Der Garten als Freizeitmetapher - von Albertus Magnus bis heute

 

[10.11.2015] Landwirtschaft und Gartenbau sind seit jeher wichtige Pfeiler der abendländischen Klosterkultur. Die Bewirtschaftung der oft ausgedehnten Besitzungen stand und steht auch heute teils noch im Mittelpunkt der Arbeit im Kloster. Im Rahmen des Symposiums KLOSTER.LAND.WIRTSCHAFT am 9. November 2015 - veranstaltet vom überregional agierenden Netzwerk KLOSTERLAND e.V. im 1180 gegründeten, ehemaligen Zisterzienserkloster Lehnin (Brandenburg) - wurde das Thema der klösterlichen Landwirtschaft und Gärtnerei aus ganz unterschiedlichen Perspektiven im  beleuchtet und gemeinsam diskutiert.
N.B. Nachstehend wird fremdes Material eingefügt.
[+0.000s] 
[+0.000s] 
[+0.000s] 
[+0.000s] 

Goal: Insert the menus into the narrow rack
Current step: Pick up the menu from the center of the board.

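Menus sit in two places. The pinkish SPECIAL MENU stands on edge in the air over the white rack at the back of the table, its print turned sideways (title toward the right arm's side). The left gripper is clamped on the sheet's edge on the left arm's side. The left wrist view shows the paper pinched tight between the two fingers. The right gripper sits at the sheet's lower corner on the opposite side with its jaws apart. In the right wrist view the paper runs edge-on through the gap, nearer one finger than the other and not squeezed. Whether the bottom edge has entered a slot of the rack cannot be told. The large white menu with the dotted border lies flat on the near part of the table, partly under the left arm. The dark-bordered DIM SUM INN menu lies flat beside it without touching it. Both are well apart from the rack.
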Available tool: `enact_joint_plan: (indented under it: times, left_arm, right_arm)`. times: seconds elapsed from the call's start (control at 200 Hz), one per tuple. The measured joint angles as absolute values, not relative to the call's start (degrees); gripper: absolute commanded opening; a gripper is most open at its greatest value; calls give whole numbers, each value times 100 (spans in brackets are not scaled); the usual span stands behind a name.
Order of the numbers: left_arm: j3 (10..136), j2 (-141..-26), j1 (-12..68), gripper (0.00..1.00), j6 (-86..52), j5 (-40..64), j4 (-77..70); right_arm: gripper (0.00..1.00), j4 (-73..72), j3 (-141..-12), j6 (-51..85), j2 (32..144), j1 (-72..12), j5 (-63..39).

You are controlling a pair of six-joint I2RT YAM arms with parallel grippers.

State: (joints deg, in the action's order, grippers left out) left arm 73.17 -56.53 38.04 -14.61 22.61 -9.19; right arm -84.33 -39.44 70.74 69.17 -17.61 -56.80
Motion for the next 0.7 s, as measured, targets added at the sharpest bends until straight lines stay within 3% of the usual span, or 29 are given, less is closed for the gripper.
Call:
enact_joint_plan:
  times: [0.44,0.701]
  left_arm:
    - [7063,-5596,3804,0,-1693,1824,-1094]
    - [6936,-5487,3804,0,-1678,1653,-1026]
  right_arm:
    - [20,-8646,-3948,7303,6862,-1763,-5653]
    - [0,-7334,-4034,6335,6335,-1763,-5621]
Ordensleute berichteten von ihrer Arbeit im Klostergarten und nachhaltiger Landwirtschaft, Historiker gingen auf Spurensuche technischer Innovationen mittelalterlicher Klosterwirtschaft. Wie historische Gartensysteme instandgehalten und touristisch in Wert gesetzt werden können, steht in Zusammenhang mit dem neuen Interesse an Kloster und Garten vor dem Hintergrund der Sehnsucht nach Entschleunigung und freier Zeit. Dazu referierte Prof. Dr. Thomas Eggensperger OP (INstitut M.-Dominique Chenu Berlin / PTH Münster) zum Thema "Der Garten als Freizeitmetapher. Von Albertus Magnus zu Freizeit- und Entschleunigungssehnsüchten der Gegenwart".